I got a few interesting ideas and I'm going to partially rewrite this PR. My goal is to have size 4-5 times smaller than the sparse implementation and faster accessors. Let's see whether I can get there :).

d-michail · 2021-02-20T09:21:08Z

Yes, it is currently linear in the size of the neighborhood. containsEdge is similar or maybe just a wrapper for getAllEdges(), which means that both are linear.

vigna · 2021-02-20T13:40:45Z

OK, this is probably the most sensible approach. There is an implementation mimicking the sparse one which is quite slow, and one using pairs as edges that is an order of magnitude faster. I'm still doing some speed tests and I have to review the docs but it looks pretty usable. Footprint is 3 to 10 times less than the sparse implementation, depending on density.

vigna · 2021-02-22T08:28:53Z

OK, I think this is ready to merge if you like it. I have written extensive Javadocs as the tradeoffs between the two different kind of implementations might not be trivial to understand.

I don't know how that might be difficult, but having a bridge to Python for implementations using IntIntPair for edges might be very interesting—the succinct implementations using that instead of Integer are an order of magnitude faster.

vigna · 2021-02-23T09:02:41Z

BTW, do you guys think there's some value in a constructor for directed graphs that encodes only outgoing arcs? The space would be halved, but of course you woudn't get incoming arcs, similarly to the forward-only constructor of the WebGraph adapters.

d-michail · 2021-02-23T09:08:40Z

Yes, I did this recently for the SparseIntDirectGraph.

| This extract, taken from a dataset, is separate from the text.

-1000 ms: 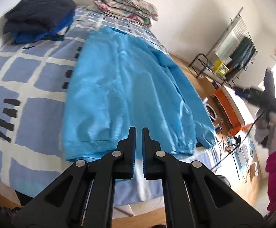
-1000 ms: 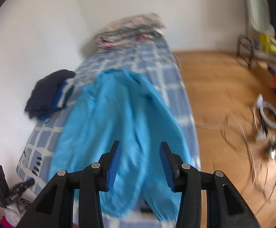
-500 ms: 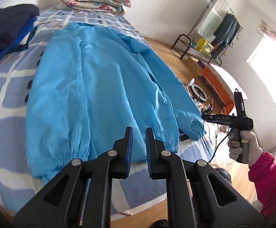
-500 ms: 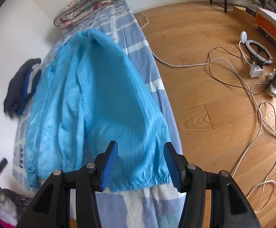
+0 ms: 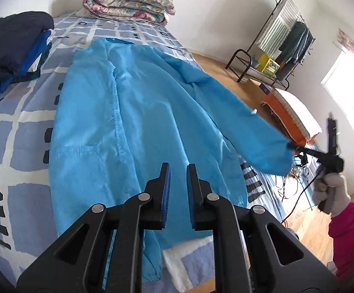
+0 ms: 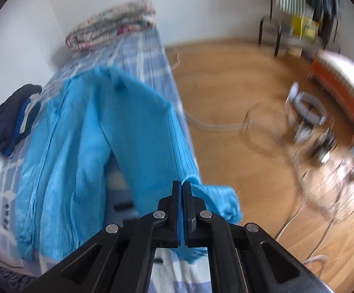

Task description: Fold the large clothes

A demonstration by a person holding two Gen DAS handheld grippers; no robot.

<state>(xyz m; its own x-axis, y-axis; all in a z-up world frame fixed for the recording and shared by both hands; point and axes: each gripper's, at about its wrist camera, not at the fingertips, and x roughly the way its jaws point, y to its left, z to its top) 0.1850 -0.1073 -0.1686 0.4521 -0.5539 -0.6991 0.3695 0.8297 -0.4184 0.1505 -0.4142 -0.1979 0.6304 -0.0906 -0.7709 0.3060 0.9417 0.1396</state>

vigna · 2021-02-23T09:22:38Z

Ok, I'll do it ASAP.

…ructors acceping a supplier of streams of edges

vigna · 2021-02-24T11:47:50Z

I exploited also your new constructors using suppliers of edges of streams.

BTW, is there any reason why sparse representations are not serializable? I've been reliably storing and loading such instances without problems (just adding implements Serializable) to estimate their footprint.

Since it takes some time to build them I think it would be a useful feature. And people could easily publish graphs using that format.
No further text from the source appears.